Apple Job Posting Points to Chip Design in Florida

An Apple job posting for a software engineer points to chip development in Florida. The job is in Melbourne, Florida, at a previously unknown facility called the Melbourne Design Center. That is (most likely not) coincidentally where fingerprint technology firm AuthenTec is located, a company Apple bought in 2012.

Apple purchased AuthenTec for $365 million, making it one of the largest acquisitions in Apple's history. Apple hasn't said what it will do with the company, but AuthenTec developed security technology and chips used in fingerprint recognition.
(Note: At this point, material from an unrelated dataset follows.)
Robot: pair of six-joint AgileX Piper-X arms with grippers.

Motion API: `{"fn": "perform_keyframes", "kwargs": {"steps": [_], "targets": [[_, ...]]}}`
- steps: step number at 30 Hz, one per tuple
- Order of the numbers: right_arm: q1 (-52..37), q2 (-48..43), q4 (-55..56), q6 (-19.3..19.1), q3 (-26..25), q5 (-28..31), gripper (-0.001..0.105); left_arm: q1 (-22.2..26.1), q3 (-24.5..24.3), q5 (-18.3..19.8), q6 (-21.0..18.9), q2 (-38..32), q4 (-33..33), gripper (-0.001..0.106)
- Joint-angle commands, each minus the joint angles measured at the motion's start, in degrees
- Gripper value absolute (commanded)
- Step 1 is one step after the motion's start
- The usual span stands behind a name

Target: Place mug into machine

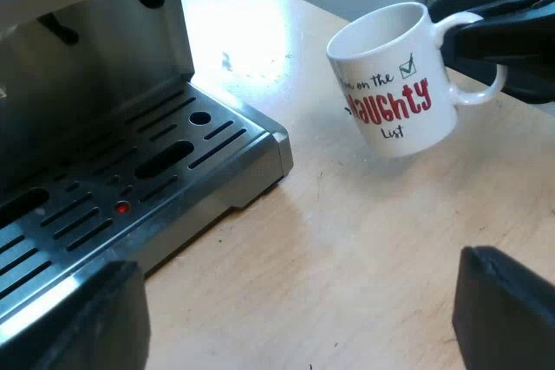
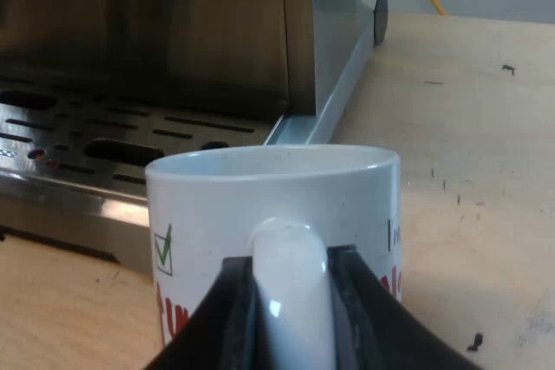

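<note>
A white mug (image 1: 395, 84) with red "Naughty List" lettering hangs tilted just above the wooden table (image 1: 364, 249), a short way off the corner of the espresso machine's slotted metal drip tray (image 1: 173, 162). My right gripper (image 1: 486, 36) holds it by the handle. In the right wrist view the two black fingers of my right gripper (image 2: 290, 275) are shut on the mug's (image 2: 269, 188) white handle, and the drip tray (image 2: 130, 153) lies just beyond the mug. My left gripper (image 1: 295, 327) is open, fingers wide apart over bare table near the tray's edge, holding nothing.
The espresso machine's steel body (image 2: 173, 23) rises behind the drip tray. A small red float (image 1: 122, 208) shows among the tray's slots. A dark knob (image 2: 381, 6) sticks out at the machine's side. Bare wooden table surrounds the mug.
</note>
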Motion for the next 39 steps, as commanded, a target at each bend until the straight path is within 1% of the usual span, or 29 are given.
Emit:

Typically, when Apple buys a company, it's buying technology and/or talent that it will then incorporate into its growing ecosystem of hardware, software, and services. Many believe that AuthenTec was bought so that Apple could integrate fingerprint authentication into its iOS devices, possibly in conjunction with near field communication (NFC) applications—think mobile payments.

The job posting is for a software engineer who can, "write low level code to configure and control hardware." More specifically, the applicant will, "Develop, maintain, update and optimize the 'LabTool”'software that is used for lab evaluation and characterization of the Melbourne Design Center sensor ICs."

A reasonable reading says that Apple is maintaining the AuthenTec facilities in Melbourne, and that chip design work continues at that facility.

Which brings us to what that might mean. A lot of noise has been made about the lack of innovative new products and/or new product categories in the roughly 17 months since Tim Cook took over as CEO of Apple.

Above and beyond the reality that 17 months is proof of precisely diddly squat, this job posting is a specific reminder that Apple is continuing development behind the scenes of any number of new products and technologies.

The area of NFC is a prime example where Apple can change the rules. There are many Android devices on the market with NFC capabilities, but there is little that anyone actually does with it. There are even NFC-based payment solutions on the market, but very few people use them.

The reason, of course, is that Apple hasn't shown the world how to to do it properly. With AuthenTec's technology, Apple can not only do that—show the world what to do with NFC—it can so in a way where it controls a key technology. In this case, that's fingerprint-based authentication.

AppleInsider first found the job posting.